### Exercise objective
Repeat the data that follows in full. Do not include the pictures.

────────────────────

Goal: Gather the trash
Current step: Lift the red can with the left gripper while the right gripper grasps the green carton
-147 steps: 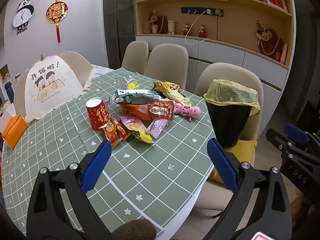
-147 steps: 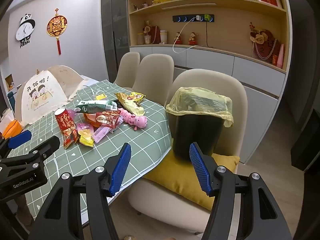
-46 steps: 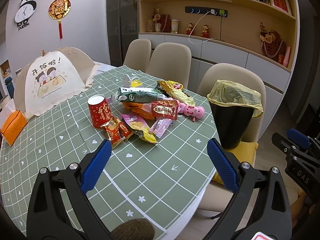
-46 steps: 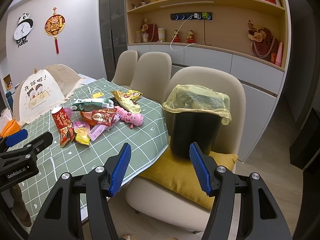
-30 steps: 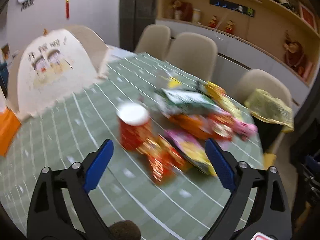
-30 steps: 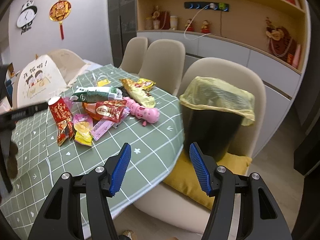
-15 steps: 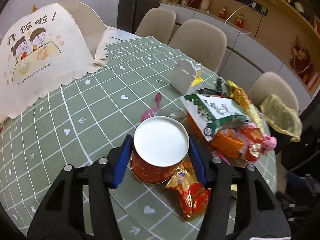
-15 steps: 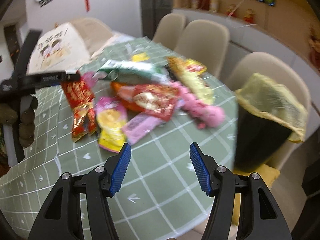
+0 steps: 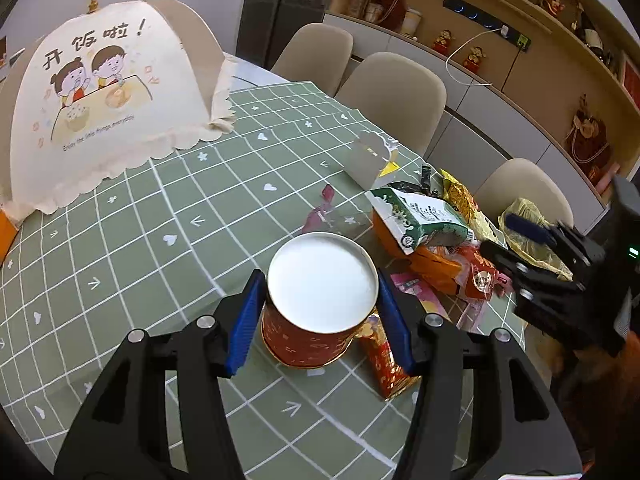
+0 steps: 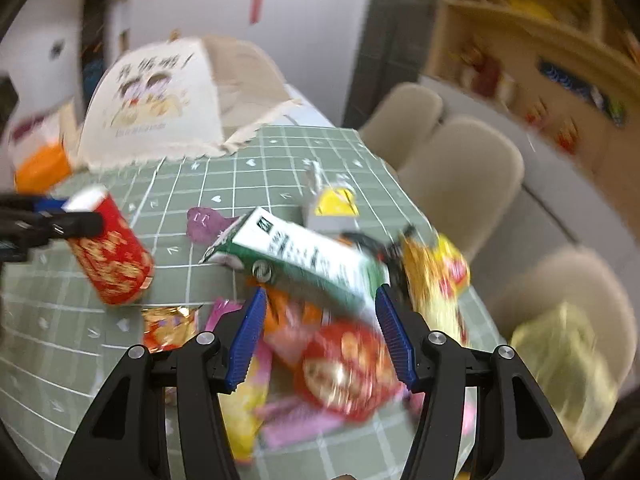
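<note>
A red paper cup (image 9: pixel 304 340) with a white inside stands on the green checked tablecloth (image 9: pixel 160 240). My left gripper (image 9: pixel 320 284) is shut on it, one blue pad against each side. The right wrist view, blurred, shows that cup (image 10: pixel 110 260) at the left with the left gripper (image 10: pixel 60 212) on it. My right gripper (image 10: pixel 320 308) is open above a heap of wrappers. The green carton (image 10: pixel 304 256) lies just beyond its fingertips and a red round wrapper (image 10: pixel 344 364) lies below them. Nothing is pressed between its pads. The left wrist view catches the right gripper (image 9: pixel 552 264) at the right.
A bin lined with a yellow bag (image 9: pixel 528 232) stands on a chair off the table's right edge. A cloth food cover (image 9: pixel 100 92) fills the far left. A red-gold wrapper (image 9: pixel 388 364) lies beside the cup. Beige chairs (image 9: pixel 392 92) ring the far side.
My left gripper came in over the table and shut on the red cup. My right gripper swung left from the bin to above the wrapper heap and rolled.
</note>
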Tool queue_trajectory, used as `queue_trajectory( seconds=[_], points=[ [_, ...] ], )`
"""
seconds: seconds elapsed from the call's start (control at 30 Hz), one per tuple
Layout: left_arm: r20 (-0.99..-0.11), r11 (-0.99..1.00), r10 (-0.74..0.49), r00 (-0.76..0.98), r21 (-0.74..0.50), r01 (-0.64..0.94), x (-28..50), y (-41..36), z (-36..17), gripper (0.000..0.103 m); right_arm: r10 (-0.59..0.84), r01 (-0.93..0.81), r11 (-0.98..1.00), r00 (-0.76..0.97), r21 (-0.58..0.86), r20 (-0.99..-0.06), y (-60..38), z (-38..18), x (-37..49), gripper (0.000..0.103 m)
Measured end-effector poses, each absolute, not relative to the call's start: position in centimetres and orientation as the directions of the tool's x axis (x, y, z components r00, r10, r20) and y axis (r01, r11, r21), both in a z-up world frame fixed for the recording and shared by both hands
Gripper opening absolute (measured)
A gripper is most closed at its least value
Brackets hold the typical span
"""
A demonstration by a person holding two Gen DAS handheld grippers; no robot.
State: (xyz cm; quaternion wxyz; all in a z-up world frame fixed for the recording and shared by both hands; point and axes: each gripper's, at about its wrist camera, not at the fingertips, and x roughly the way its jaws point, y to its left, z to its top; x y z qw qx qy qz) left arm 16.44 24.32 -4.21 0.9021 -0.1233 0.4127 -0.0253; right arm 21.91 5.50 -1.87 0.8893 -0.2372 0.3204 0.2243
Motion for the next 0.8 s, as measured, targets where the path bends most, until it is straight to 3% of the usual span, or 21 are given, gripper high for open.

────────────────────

### Answer to the exercise
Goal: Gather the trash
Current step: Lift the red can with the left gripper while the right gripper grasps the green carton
-147 steps: 
-147 steps: 
-46 steps: 
-46 steps: 
-30 steps: 
-30 steps: 
-15 steps: 
-15 steps: 
+0 steps: 
+0 steps: 
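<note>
A red paper cup (image 9: pixel 304 340) with a white inside stands on the green checked tablecloth (image 9: pixel 160 240). My left gripper (image 9: pixel 320 284) is shut on it, one blue pad against each side. The right wrist view, blurred, shows that cup (image 10: pixel 110 260) at the left with the left gripper (image 10: pixel 60 212) on it. My right gripper (image 10: pixel 320 308) is open above a heap of wrappers. The green carton (image 10: pixel 304 256) lies just beyond its fingertips and a red round wrapper (image 10: pixel 344 364) lies below them. Nothing is pressed between its pads. The left wrist view catches the right gripper (image 9: pixel 552 264) at the right.
A bin lined with a yellow bag (image 9: pixel 528 232) stands on a chair off the table's right edge. A cloth food cover (image 9: pixel 100 92) fills the far left. A red-gold wrapper (image 9: pixel 388 364) lies beside the cup. Beige chairs (image 9: pixel 392 92) ring the far side.
My left gripper came in over the table and shut on the red cup. My right gripper swung left from the bin to above the wrapper heap and rolled.
</note>
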Tool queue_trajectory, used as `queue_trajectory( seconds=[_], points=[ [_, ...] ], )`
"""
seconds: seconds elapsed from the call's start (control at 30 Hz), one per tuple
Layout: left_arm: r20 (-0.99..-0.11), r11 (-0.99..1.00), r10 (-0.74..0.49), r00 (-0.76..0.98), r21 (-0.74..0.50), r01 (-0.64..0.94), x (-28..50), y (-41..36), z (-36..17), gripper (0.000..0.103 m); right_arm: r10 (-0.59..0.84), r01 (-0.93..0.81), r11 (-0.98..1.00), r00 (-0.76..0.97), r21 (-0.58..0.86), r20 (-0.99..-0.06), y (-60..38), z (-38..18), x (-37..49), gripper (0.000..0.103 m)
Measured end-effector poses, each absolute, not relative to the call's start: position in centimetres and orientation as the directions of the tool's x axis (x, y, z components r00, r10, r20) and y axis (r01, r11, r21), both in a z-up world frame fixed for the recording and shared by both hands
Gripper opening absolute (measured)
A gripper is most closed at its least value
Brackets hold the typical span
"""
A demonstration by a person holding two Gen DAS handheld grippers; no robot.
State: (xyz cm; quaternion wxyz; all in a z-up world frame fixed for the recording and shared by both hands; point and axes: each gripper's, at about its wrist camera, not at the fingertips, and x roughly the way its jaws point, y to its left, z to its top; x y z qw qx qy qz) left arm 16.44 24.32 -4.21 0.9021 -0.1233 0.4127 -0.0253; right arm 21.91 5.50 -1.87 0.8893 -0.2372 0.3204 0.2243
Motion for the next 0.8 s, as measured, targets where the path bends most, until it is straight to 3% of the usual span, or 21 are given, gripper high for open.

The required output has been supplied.